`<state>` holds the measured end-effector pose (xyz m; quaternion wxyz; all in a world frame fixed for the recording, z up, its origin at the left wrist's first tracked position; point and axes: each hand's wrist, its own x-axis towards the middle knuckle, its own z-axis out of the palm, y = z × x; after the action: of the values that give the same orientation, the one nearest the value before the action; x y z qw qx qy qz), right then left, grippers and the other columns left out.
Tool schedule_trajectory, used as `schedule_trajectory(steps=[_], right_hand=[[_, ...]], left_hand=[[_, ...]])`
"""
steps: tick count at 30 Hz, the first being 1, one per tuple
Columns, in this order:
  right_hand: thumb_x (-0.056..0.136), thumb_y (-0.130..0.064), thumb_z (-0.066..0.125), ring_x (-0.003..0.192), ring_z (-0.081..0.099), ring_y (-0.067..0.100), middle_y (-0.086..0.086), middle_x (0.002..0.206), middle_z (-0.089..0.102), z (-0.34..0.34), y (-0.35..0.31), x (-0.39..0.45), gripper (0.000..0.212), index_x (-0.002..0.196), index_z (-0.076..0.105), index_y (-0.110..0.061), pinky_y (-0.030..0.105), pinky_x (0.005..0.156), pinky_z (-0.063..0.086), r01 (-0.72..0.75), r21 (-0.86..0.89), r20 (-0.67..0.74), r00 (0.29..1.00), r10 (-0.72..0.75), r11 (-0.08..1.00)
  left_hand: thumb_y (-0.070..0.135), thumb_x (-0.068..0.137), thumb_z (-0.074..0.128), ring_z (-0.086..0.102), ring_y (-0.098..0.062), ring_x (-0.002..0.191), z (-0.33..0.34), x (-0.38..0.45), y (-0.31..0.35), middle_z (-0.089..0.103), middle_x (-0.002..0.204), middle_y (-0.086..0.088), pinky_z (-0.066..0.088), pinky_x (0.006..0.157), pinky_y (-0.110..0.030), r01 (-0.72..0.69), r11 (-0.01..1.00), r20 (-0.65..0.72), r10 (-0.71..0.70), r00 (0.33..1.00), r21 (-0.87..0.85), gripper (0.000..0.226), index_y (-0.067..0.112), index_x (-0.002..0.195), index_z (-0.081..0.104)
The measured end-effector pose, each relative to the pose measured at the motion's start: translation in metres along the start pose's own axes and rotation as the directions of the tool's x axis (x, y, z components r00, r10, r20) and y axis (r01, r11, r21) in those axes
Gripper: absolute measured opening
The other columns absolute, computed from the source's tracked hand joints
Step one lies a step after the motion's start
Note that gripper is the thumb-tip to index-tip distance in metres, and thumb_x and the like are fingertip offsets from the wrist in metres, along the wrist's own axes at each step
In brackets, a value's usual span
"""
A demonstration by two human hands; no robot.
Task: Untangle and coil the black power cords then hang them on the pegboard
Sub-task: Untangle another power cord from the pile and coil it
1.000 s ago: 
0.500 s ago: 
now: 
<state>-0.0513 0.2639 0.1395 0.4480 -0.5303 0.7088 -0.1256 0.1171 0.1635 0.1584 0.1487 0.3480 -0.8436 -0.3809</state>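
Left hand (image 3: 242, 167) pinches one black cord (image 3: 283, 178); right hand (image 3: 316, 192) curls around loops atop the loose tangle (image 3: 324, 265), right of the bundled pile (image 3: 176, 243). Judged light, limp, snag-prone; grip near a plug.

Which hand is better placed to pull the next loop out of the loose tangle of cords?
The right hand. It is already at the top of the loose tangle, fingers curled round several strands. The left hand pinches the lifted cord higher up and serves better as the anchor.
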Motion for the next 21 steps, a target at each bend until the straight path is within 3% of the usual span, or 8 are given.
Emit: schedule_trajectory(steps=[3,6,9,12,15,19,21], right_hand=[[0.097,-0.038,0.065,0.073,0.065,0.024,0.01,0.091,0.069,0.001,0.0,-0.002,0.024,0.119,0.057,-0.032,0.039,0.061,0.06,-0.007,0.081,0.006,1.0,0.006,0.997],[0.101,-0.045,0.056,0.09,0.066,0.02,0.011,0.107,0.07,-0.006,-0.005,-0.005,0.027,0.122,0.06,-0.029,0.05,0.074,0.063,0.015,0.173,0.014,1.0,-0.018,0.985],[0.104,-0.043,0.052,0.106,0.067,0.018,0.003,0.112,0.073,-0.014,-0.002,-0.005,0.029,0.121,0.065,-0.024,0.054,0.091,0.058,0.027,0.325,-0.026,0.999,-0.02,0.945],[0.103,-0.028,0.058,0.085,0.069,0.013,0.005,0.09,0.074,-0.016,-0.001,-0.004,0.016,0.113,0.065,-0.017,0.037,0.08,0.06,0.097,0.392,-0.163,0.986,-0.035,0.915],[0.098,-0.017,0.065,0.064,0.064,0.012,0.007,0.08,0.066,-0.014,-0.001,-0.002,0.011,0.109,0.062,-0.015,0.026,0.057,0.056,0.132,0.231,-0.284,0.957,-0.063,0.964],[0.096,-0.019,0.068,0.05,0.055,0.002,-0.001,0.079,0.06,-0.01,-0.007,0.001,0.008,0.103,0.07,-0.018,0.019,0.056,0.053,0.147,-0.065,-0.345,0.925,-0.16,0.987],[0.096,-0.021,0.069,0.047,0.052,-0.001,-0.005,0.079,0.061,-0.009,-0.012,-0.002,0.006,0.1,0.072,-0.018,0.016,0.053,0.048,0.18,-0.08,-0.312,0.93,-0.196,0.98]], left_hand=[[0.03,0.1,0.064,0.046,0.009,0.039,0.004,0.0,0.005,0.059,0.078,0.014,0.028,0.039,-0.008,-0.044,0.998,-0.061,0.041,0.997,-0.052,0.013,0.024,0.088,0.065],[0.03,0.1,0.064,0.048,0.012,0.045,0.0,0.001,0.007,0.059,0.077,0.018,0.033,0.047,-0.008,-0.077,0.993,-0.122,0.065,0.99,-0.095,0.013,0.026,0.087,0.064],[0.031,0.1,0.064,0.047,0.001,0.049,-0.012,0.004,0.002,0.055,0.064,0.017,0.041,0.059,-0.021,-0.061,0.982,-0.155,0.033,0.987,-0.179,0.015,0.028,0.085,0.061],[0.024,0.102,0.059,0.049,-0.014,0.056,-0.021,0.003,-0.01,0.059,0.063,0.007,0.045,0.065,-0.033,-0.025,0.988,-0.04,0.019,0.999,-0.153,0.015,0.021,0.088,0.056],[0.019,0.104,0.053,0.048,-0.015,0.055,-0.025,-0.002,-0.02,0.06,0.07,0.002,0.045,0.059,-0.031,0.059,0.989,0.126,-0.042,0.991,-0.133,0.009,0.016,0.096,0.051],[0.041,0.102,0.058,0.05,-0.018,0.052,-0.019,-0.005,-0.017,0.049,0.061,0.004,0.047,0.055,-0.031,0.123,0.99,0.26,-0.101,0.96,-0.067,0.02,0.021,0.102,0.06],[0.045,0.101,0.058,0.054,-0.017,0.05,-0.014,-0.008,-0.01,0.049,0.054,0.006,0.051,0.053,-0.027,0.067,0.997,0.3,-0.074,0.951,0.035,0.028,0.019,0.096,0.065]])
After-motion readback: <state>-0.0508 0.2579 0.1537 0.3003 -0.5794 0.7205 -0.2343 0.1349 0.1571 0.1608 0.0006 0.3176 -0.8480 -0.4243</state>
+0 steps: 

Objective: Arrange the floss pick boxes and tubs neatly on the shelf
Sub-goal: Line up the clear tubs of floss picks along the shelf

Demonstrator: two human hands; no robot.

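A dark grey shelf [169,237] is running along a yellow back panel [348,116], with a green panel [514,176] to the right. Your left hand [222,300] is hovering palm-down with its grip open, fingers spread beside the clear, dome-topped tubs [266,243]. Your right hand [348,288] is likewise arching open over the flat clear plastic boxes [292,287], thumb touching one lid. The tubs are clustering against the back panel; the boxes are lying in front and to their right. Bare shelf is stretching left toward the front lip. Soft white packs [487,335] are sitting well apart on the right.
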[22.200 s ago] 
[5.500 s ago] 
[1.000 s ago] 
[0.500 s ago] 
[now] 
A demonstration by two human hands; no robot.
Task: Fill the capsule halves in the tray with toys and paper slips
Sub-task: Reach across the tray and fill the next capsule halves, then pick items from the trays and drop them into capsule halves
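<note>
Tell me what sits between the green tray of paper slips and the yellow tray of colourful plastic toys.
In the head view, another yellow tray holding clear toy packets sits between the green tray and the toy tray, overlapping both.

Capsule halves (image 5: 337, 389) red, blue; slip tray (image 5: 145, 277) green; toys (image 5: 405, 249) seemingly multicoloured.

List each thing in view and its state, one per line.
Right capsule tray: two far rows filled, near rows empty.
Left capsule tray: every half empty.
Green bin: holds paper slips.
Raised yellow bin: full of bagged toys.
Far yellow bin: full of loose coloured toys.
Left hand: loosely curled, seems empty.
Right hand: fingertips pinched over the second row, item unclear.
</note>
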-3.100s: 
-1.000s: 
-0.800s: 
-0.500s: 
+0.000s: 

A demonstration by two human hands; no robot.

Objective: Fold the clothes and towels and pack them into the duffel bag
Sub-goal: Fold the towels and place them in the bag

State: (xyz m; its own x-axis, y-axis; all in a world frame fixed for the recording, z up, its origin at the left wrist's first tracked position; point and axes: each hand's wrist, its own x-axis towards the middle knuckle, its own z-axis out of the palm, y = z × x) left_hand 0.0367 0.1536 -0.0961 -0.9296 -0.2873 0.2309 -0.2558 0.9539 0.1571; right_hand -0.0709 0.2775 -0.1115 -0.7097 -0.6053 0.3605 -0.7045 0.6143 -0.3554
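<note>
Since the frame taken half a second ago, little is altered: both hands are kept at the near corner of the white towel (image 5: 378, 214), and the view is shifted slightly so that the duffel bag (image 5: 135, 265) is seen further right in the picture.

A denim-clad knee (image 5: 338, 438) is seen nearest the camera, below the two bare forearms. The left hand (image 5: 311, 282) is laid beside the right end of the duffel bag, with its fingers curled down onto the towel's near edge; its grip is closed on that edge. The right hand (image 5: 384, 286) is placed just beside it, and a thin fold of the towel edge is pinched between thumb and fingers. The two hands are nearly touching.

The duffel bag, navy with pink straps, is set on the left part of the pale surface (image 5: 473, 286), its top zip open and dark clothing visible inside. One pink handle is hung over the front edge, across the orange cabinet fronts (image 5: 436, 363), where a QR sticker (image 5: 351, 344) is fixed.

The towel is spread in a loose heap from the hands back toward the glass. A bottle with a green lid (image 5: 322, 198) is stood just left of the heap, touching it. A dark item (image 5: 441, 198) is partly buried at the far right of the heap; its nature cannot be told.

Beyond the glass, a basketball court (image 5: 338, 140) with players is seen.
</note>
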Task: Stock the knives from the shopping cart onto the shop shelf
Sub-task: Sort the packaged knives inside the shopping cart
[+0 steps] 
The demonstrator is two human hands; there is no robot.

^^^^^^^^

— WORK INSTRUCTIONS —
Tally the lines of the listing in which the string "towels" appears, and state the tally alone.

— ANSWER AREA —
2